== Your assignment ==
Give back all of the data exactly. Leave nothing out.

== Material provided ==
-=-=-

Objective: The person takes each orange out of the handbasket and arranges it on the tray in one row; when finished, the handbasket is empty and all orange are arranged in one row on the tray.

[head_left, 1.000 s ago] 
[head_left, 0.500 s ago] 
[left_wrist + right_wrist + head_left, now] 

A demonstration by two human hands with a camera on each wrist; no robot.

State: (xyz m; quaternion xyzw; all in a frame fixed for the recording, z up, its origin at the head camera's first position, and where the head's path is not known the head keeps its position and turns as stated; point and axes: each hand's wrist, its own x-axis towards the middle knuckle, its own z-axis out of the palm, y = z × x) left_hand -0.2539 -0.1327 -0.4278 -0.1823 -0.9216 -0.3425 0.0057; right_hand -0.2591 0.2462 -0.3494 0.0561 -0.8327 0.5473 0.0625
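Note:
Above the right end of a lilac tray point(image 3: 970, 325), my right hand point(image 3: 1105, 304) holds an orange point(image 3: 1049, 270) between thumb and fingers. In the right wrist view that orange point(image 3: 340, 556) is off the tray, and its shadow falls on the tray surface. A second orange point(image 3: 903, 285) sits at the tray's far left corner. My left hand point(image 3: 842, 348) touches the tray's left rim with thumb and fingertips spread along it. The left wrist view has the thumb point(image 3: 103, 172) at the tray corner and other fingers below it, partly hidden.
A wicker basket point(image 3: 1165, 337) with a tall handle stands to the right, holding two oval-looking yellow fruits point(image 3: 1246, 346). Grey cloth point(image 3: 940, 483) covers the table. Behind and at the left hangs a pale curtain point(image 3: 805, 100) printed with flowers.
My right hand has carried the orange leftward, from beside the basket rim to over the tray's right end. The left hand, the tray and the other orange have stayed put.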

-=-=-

== Completed exercise ==
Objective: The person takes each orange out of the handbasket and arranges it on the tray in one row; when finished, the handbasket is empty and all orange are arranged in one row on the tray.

[head_left, 1.000 s ago] 
[head_left, 0.500 s ago] 
[left_wrist + right_wrist + head_left, now] 

A demonstration by two human hands with a camera on each wrist; no robot.

State: (xyz m; quaternion xyzw; all in a frame fixed for the recording, z up, its origin at the head camera's first position, and where the head's path is not known the head keeps its position and turns as stated; point and axes: each hand's wrist, its own x-axis towards the middle knuckle, its own z-axis out of the palm, y = z × x) left_hand -0.2539 -0.1327 -0.4278 -0.1823 -0.9216 -0.3425 0.0057; right_hand -0.2591 0.2462 -0.3494 0.0561 -0.8327 0.5473 0.0625
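Note:
Above the right end of a lilac tray point(image 3: 970, 325), my right hand point(image 3: 1105, 304) holds an orange point(image 3: 1049, 270) between thumb and fingers. In the right wrist view that orange point(image 3: 340, 556) is off the tray, and its shadow falls on the tray surface. A second orange point(image 3: 903, 285) sits at the tray's far left corner. My left hand point(image 3: 842, 348) touches the tray's left rim with thumb and fingertips spread along it. The left wrist view has the thumb point(image 3: 103, 172) at the tray corner and other fingers below it, partly hidden.
A wicker basket point(image 3: 1165, 337) with a tall handle stands to the right, holding two oval-looking yellow fruits point(image 3: 1246, 346). Grey cloth point(image 3: 940, 483) covers the table. Behind and at the left hangs a pale curtain point(image 3: 805, 100) printed with flowers.
My right hand has carried the orange leftward, from beside the basket rim to over the tray's right end. The left hand, the tray and the other orange have stayed put.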

No further work is required for this exercise.